[Task item]:
For the data below, transcribe the part that opens with the line containing "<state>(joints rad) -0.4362" and closes with the line containing "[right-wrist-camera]", exactly and with no pictures.
[[ Supplied data, beginning ]]
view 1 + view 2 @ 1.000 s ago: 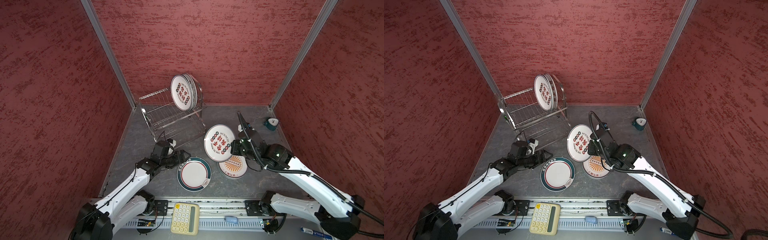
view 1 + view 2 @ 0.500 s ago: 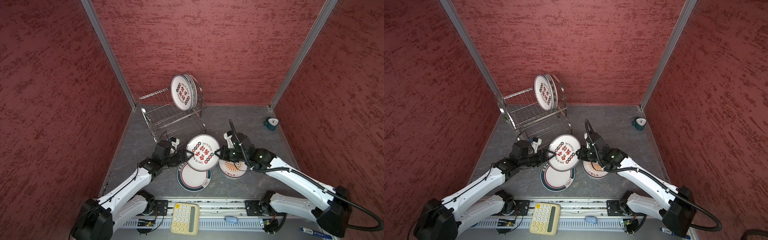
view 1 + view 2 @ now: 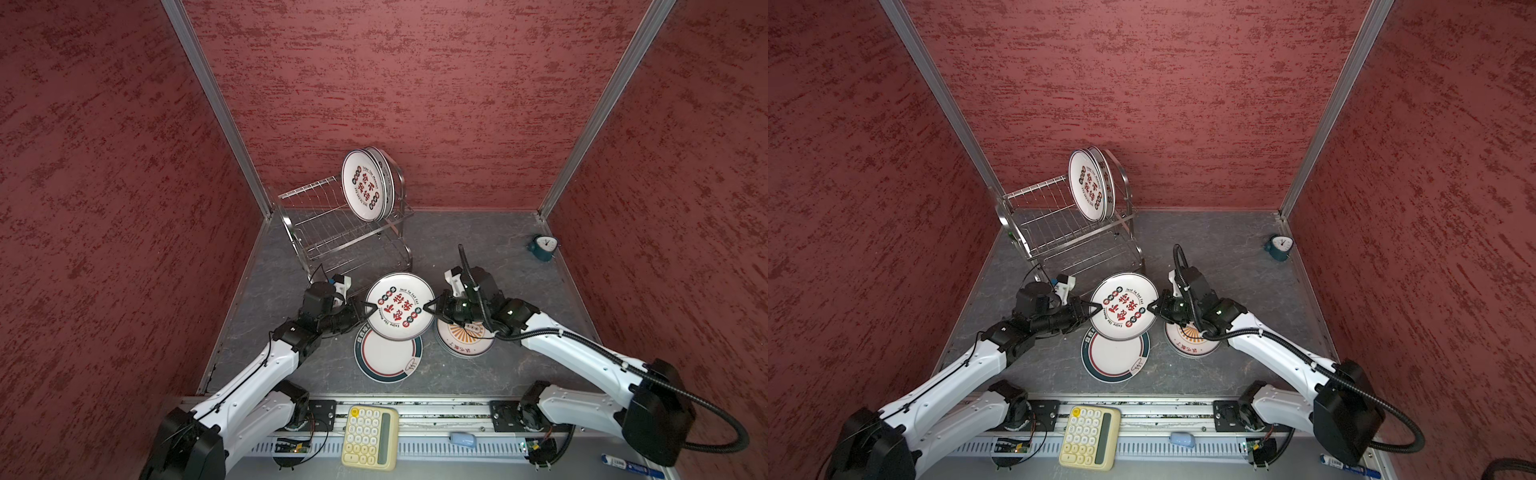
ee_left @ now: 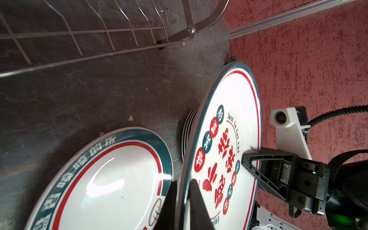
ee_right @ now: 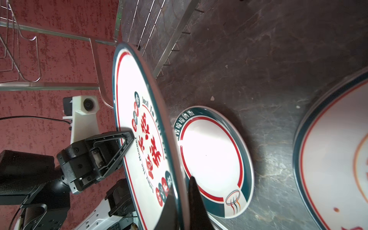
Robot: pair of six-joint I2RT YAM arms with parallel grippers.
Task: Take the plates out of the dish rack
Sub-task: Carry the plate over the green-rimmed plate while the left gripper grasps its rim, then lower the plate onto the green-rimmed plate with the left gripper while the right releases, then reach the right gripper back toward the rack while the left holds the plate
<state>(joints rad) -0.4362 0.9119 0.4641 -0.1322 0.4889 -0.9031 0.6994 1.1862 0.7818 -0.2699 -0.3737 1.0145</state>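
Plate with red characters (image 3: 398, 306) hangs at 6 o'clock from the dish rack (image 3: 332, 226), left gripper (image 3: 371, 308) pinching its rim at 9 o'clock, right gripper (image 3: 428, 308) at 3; likely stiff, slick, breakable.

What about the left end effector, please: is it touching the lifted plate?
Touching: in the left wrist view the left end effector clamps the lifted plate.
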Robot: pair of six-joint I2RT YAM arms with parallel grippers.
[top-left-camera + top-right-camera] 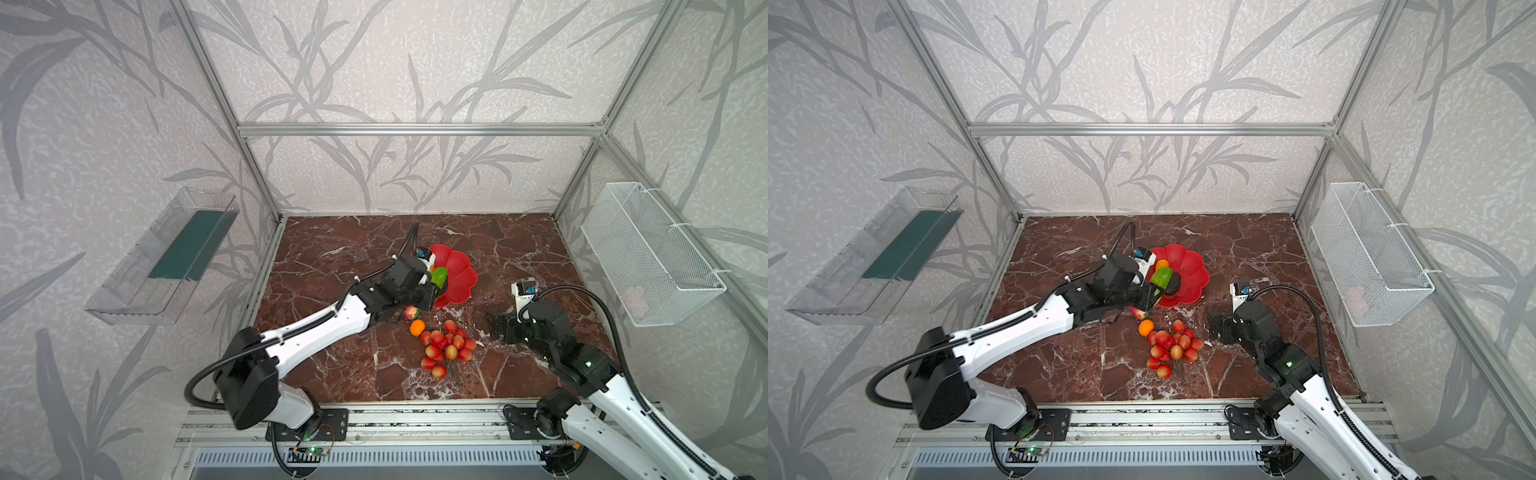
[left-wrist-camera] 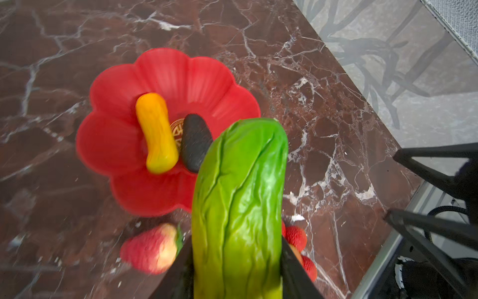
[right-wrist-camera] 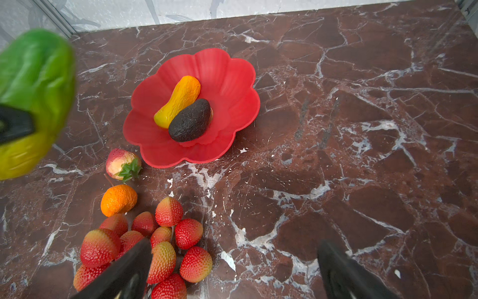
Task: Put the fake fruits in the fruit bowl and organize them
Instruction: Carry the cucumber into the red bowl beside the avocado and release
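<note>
Marble table (image 1: 519,249): my left gripper (image 2: 235,243) clamps the green fruit (image 2: 240,194) for the fruit bowl (image 2: 201,85); right gripper (image 3: 235,244) hangs open, spare.

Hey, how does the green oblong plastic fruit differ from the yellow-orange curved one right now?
The green-yellow oblong plastic fruit is gripped in the left claw; the yellow-orange curved plastic fruit lies in the glossy red petal-rimmed bowl, beside the dark bumpy oval. The green one is fairly straight; the yellow-orange one bends. Both have wrinkled skins.
</note>
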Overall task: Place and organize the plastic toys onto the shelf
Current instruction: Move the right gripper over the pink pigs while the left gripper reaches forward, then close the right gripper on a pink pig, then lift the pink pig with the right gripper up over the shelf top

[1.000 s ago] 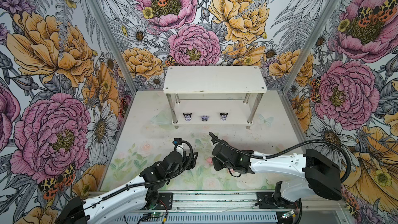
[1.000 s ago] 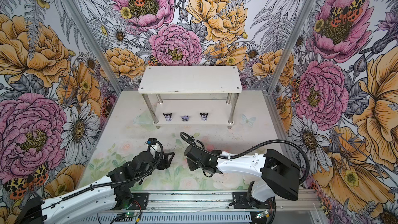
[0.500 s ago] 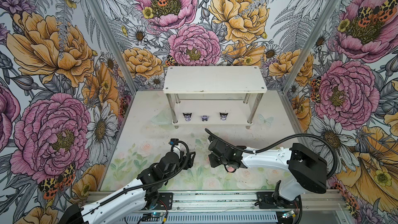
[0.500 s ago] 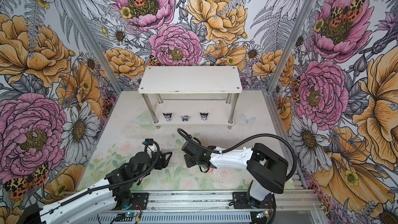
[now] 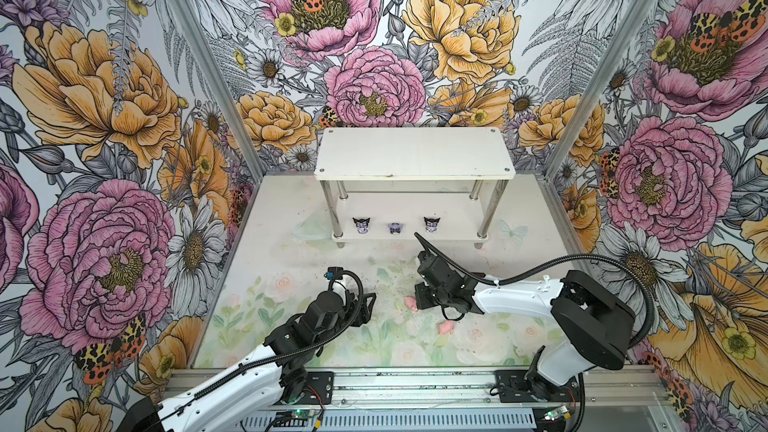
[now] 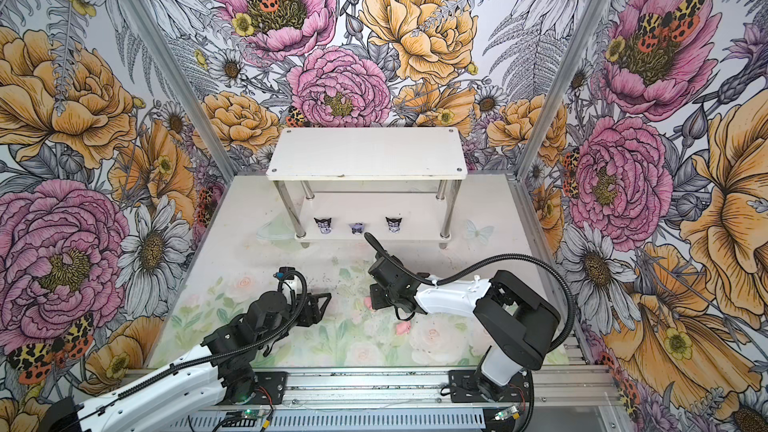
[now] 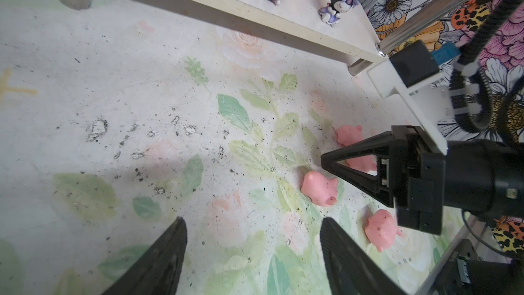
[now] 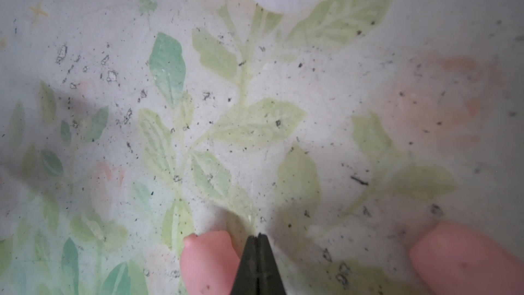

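At lower right of the left wrist view, the right tool (image 7: 323,163), pinched shut and empty, half hides one of four pink pigs (image 7: 320,188). The left tool (image 7: 252,222), cut off by the bottom edge, gapes wide over the speckled, faded floral surface (image 7: 113,95). Mid-frame in both top views, three black-and-lavender figures (image 5: 395,227) stand on the lower tier of the shelf (image 5: 415,151). Flowered walls (image 5: 104,118) surround it all.
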Motion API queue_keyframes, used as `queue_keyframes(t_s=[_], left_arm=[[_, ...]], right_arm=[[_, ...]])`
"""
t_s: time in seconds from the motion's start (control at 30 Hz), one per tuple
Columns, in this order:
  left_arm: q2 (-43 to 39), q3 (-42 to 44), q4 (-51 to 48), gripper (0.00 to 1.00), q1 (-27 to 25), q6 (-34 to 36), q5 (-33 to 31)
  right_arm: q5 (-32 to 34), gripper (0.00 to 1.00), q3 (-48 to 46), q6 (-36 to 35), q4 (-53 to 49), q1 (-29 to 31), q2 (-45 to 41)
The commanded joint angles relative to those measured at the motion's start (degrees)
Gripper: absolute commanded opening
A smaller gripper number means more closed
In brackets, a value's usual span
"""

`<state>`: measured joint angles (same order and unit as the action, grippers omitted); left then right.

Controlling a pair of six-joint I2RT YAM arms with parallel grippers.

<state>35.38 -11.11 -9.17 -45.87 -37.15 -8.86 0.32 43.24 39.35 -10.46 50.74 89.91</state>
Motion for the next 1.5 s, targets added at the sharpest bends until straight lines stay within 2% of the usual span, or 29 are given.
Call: queue_keyframes(t_s=[0.0, 0.1, 0.17, 0.2, 0.33, 0.47, 0.57, 0.73, 0.83, 0.97, 1.13, 1.33, 1.47], left_arm=[[0.0, 0.4, 0.6, 0.76, 0.5, 0.6, 0.9], [0.1, 0.6, 1.2, 0.76, 0.6, 0.6, 1.0], [0.4, 0.7, 2.0, 0.77, 0.8, 0.9, 0.8], [0.7, 0.6, 2.1, 0.77, 1.1, 1.1, 0.8], [2.0, -0.1, 2.5, 0.78, 1.8, 1.5, 1.8], [2.8, -0.3, 2.8, 0.79, 1.9, 1.6, 2.2], [2.7, -0.1, 2.8, 0.79, 1.9, 1.3, 2.4], [1.7, 0.0, 2.5, 0.80, 2.1, 1.2, 2.3], [0.9, 0.2, 2.3, 0.80, 2.2, 1.4, 2.2], [0.1, 0.0, 1.3, 0.80, 2.6, 1.5, 2.5], [-0.2, 0.1, 1.2, 0.80, 3.1, 2.0, 2.9], [-0.1, 0.0, 1.9, 0.80, 4.0, 3.0, 3.6], [0.5, -0.6, 1.9, 0.80, 5.1, 4.4, 3.9]], right_arm=[[2.5, 0.03, -1.4, -0.8, -1.0, -0.1, -5.4], [2.2, 0.17, -3.3, -2.4, -1.2, 0.6, -9.6], [1.0, 0.33, -3.6, -6.1, -1.1, 1.9, -10.7], [0.8, 0.45, -3.5, -7.6, -1.3, 3.0, -10.7], [1.9, 0.66, -3.3, -9.4, -1.6, 6.0, -8.9], [3.8, 0.72, -2.5, -9.6, -1.6, 7.1, -5.1], [4.6, 0.72, -1.4, -9.5, -1.4, 7.5, -2.2], [6.1, 0.65, 1.5, -9.6, -1.1, 7.5, 2.4], [6.3, 0.56, 2.3, -9.6, 0.2, 7.6, 3.9], [6.2, 0.38, 2.8, -7.9, 0.4, 7.6, 4.3], [7.7, 0.28, 1.5, -4.3, -0.6, 7.6, 2.4], [10.2, 0.22, 4.2, 1.3, -13.5, 6.7, -6.5], [12.5, 0.20, 11.9, 0.7, -30.1, 4.5, -16.2]])
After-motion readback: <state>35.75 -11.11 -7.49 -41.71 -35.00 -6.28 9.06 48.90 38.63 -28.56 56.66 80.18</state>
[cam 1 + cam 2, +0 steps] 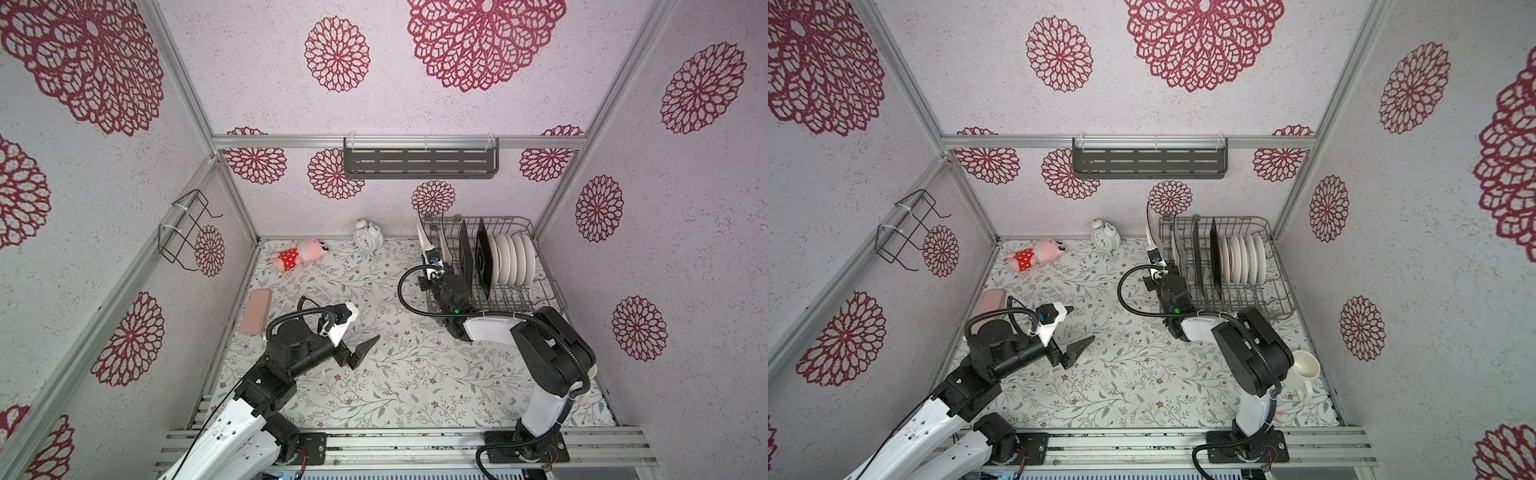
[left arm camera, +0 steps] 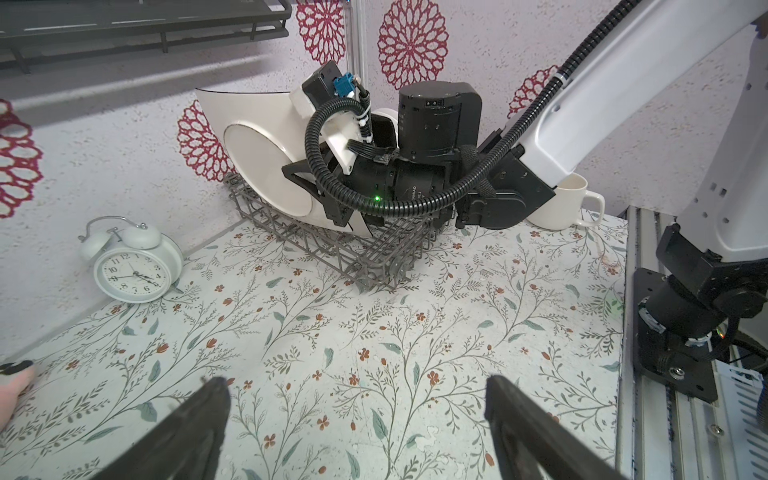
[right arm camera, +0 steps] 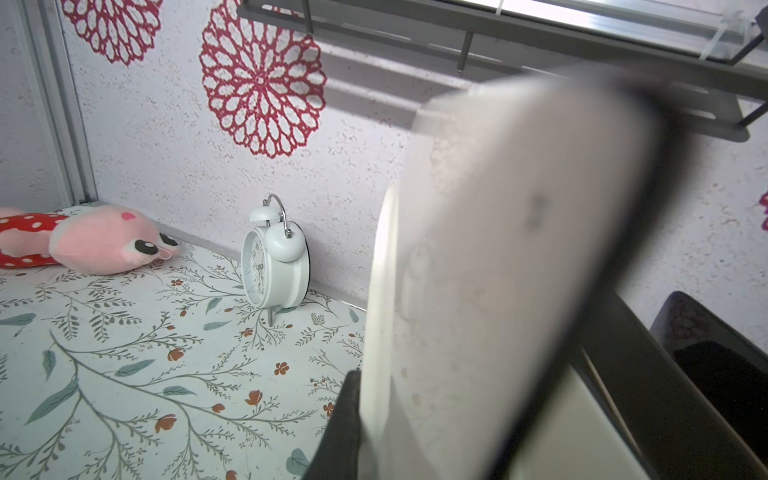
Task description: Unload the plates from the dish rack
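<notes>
I am counting two square white black-edged plates (image 1: 422, 237), two square black-backed plates (image 1: 482, 254), about five round white plates (image 1: 513, 257), one grey wire dish rack (image 1: 521, 293), one white alarm clock (image 1: 368, 237), one pink plush toy (image 1: 297, 254), one cream mug (image 1: 1304, 370).

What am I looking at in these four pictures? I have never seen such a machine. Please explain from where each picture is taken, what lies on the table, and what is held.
The machine is two robot arms, each ending in a two-finger gripper. Two pictures come from one camera high above. The two others come from small cameras on the arms' wrists. On the flower-patterned table are a grey wire dish rack, a white alarm clock, a pink plush toy, a flat pink case and a cream mug. In the rack stand square black-backed plates and round white plates. The right gripper is shut on a square white black-edged plate at the rack's end nearest the clock. The left gripper is open and empty, above the table.
</notes>
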You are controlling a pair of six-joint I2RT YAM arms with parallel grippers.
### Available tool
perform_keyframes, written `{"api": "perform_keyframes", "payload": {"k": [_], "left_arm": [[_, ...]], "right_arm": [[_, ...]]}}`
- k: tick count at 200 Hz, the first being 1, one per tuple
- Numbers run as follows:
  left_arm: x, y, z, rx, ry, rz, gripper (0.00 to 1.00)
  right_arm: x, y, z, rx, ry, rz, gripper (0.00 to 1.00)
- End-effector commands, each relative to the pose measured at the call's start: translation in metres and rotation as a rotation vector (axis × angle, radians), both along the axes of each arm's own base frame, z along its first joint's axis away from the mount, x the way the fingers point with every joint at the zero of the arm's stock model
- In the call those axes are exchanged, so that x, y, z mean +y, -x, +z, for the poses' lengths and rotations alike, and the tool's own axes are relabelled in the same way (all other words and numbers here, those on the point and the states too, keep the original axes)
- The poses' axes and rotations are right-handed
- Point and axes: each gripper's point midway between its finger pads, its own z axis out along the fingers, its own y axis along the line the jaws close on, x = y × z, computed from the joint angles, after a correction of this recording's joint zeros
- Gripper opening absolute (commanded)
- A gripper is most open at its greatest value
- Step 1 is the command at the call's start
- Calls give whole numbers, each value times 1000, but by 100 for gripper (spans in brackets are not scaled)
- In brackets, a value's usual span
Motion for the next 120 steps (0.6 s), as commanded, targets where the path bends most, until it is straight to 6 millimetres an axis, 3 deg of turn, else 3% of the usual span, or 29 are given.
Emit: {"api": "perform_keyframes", "payload": {"k": [1, 55, 86, 120], "left_arm": [[4, -1, 12, -49, 9, 26, 97], [44, 2, 66, -141, 85, 214, 97], [63, 7, 81, -143, 66, 285, 97], [69, 1, 96, -103, 73, 318, 97]], "right_arm": [[3, 38, 128, -304, -158, 80, 0], [40, 73, 142, -355, 34, 181, 0], [59, 87, 148, -395, 156, 184, 0], [100, 117, 142, -459, 369, 202, 0]]}}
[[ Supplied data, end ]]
[Task answer]:
<state>(joints rad) -0.4362 0.9119 0.4641 -0.1322 0.4889 -0.9031 0.6994 1.1862 0.7818 -0.2699 -0.3737 1.0145</state>
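Plate with red characters (image 3: 398, 306) hangs at 6 o'clock from the dish rack (image 3: 332, 226), left gripper (image 3: 371, 308) pinching its rim at 9 o'clock, right gripper (image 3: 428, 308) at 3; likely stiff, slick, breakable.

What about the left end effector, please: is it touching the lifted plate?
Touching: in the left wrist view the left end effector clamps the lifted plate.
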Robot: pair of six-joint I2RT YAM arms with parallel grippers.
[top-left-camera + top-right-camera] 
[left-wrist-camera] 
[right-wrist-camera] 

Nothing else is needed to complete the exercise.